**WORK TO BE COMPLETED:** Output the run of lines that opens with the first line of the material below and closes with the line containing "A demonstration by", both included, and drop the pictures.

**DATA BELOW:**
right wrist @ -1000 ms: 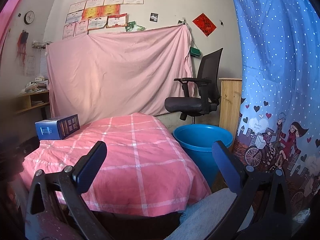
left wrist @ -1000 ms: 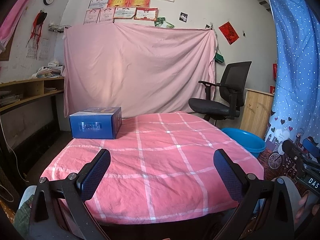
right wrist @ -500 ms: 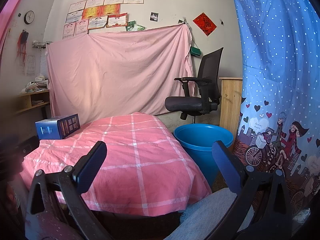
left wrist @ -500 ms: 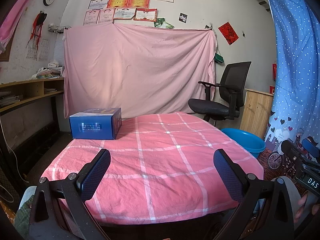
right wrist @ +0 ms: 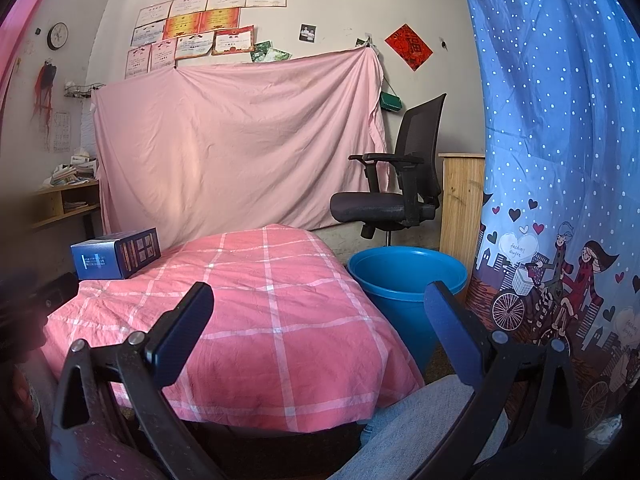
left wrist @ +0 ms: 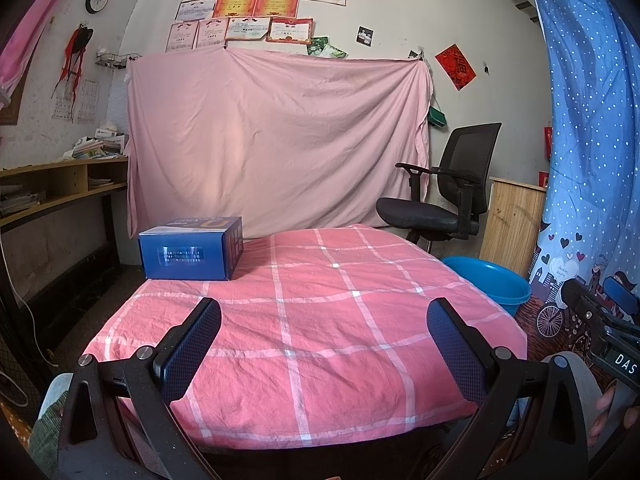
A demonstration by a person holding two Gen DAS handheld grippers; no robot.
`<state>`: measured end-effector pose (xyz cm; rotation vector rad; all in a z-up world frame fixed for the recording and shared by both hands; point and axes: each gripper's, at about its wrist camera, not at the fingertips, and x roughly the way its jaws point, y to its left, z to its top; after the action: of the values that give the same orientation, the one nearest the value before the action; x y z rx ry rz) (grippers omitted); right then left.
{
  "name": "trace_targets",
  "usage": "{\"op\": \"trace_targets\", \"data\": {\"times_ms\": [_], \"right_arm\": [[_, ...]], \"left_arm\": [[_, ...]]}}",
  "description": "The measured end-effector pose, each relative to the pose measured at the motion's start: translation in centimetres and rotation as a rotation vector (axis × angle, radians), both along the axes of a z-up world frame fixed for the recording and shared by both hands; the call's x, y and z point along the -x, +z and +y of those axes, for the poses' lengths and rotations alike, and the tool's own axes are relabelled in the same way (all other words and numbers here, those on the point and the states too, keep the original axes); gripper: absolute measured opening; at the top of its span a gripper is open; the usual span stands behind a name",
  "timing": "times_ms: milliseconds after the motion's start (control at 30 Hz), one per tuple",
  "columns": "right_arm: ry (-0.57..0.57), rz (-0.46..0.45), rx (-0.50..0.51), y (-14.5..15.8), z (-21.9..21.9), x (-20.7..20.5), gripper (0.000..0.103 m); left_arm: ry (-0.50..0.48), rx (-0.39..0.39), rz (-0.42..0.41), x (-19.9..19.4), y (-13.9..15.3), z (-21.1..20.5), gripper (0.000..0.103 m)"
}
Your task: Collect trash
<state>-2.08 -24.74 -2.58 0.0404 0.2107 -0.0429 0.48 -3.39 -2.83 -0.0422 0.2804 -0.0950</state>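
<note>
Left hand-held gripper (left wrist: 324, 328): mine, released, fingers spread wide with nothing between them, hanging over the near edge of the bench.
Right hand-held gripper (right wrist: 318, 314): also released and empty, aimed between the bench and the blue bucket (right wrist: 404, 280).
Trash: the only candidate I see is the blue cardboard box (left wrist: 191, 248), sitting at the far left corner of the pink checked cloth (left wrist: 320, 320), well apart from both grippers.
Bucket: on the floor just beside the bench's right side, open-topped; I judge it the drop point.
Risk, reach: the box is wide; closing across its long side could let it slip or pivot out of the pads.
Risk, cloth: the loose, wrinkled cloth may drag with the box and snag a fingertip.
Risk, carry: the box must cross the whole bench, so a weak pinch could drop it short of the bucket.
Risk, crowding: both grippers converging could knock together.
</note>
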Motion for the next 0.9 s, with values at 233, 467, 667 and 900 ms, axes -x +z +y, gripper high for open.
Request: {"op": "trace_targets", "data": {"times_ms": [233, 467, 667, 900], "right_arm": [[0.0, 0.001, 0.0, 0.04, 0.02, 0.01, 0.103], [0.0, 0.002, 0.0, 0.0, 0.18, -0.03, 0.103], [-0.001, 0.001, -0.001, 0.03, 0.25, -0.01, 0.103], [-0.001, 0.002, -0.001, 0.05, 0.23, -0.01, 0.103]], "left_arm": [[-0.002, -0.002, -0.001, -0.05, 0.22, 0.15, 0.101], [-0.001, -0.003, -0.001, 0.03, 0.15, 0.0, 0.101], [-0.002, -0.004, -0.001, 0.01, 0.18, -0.01, 0.101], [-0.002, -0.004, -0.003, 0.06, 0.12, -0.07, 0.101]]}}
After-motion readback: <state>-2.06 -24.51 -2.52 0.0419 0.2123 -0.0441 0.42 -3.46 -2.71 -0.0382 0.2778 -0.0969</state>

**TASK ANSWER:**
right wrist @ -1000 ms: 
left wrist @ -1000 ms: 
right wrist @ -500 ms: 
left wrist @ -500 ms: 
right wrist @ +0 ms: 
left wrist @ +0 ms: 
A demonstration by a person holding two Gen DAS handheld grippers; no robot.

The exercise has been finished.